The International Press Institute (IPI) publishes its Death Watch annually. Of the 45 journalists whose deaths were documented in 2021, it said 28 were targeted due to their work, three were killed while covering conflict, two died covering civil unrest, and one was killed while on assignment. Eleven cases were under investigation.In the group’s parlance, “under investigation” means there are grounds to suspect a journalist’s death was a targeted killing, but more information is needed to confirm it.
Such is the case of former Reuters journalist Jess Malabanan in the Philippines, killed on Dec. 8, 2021, by assailants on a motorcycle. Malabanan, 58, had worked on an award-winning Reuters project in 2018 about President Rodrigo Duterte’s drug war.
A Duterte spokesperson called Malabanan’s death a “tragic murder” and urged witnesses to come forward.

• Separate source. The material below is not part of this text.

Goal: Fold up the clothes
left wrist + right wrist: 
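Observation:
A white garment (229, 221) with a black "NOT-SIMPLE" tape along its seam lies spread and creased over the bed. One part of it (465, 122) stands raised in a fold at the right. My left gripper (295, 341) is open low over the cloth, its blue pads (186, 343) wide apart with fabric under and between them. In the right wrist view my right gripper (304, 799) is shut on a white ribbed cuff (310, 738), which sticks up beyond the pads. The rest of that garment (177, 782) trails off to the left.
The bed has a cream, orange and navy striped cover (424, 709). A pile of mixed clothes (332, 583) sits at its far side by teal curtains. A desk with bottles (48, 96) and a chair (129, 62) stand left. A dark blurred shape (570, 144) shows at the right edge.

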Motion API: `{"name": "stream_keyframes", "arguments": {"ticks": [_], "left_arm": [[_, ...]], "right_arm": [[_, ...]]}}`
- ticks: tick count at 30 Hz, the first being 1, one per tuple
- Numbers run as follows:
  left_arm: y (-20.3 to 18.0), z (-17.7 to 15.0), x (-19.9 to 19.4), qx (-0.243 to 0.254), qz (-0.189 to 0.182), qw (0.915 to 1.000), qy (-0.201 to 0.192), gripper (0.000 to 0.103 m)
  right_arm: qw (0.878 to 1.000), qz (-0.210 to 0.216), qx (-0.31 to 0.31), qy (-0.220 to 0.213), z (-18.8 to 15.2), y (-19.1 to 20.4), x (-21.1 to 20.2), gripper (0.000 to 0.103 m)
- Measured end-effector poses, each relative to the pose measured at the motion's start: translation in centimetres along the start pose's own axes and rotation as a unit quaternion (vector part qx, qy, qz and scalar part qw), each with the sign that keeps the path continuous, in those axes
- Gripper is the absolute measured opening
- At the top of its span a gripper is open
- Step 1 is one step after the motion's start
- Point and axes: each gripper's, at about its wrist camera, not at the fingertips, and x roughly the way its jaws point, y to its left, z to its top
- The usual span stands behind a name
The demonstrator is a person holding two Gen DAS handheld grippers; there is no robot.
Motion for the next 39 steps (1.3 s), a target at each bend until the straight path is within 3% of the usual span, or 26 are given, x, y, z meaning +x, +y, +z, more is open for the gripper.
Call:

The Presidential Task Force on Media Security was looking into the incident, they said, and was “exploring all angles, including the possibility that the killing was related to his work as a journalist.”
IPI’s 2021 list included independent Somali journalist Jamal Farah Adan, shot on March 1. The extremist group Al-Shabaab later claimed responsibility. In July 2021, Mexican journalist Ricardo Dominguez López, owner of the news site InfoGuaymas, was shot to death in a supermarket parking lot on his 47th birthday.
The report said the Asian Pacific region was the deadliest for journalists in 2021, with 18 killings, most of which occurred in India and Afghanistan, with six apiece.
For the second straight year, more journalists were killed in Mexico (seven) in 2021 than any other country. All were targeted killings. Suspects have been arrested in only one of those cases.
Journalist’s Day in Ukraine is marked by a presidential order issued in May 1994, two years after the National Union of Journalists of Ukraine was admitted to the ranks of the International Federation of Journalists.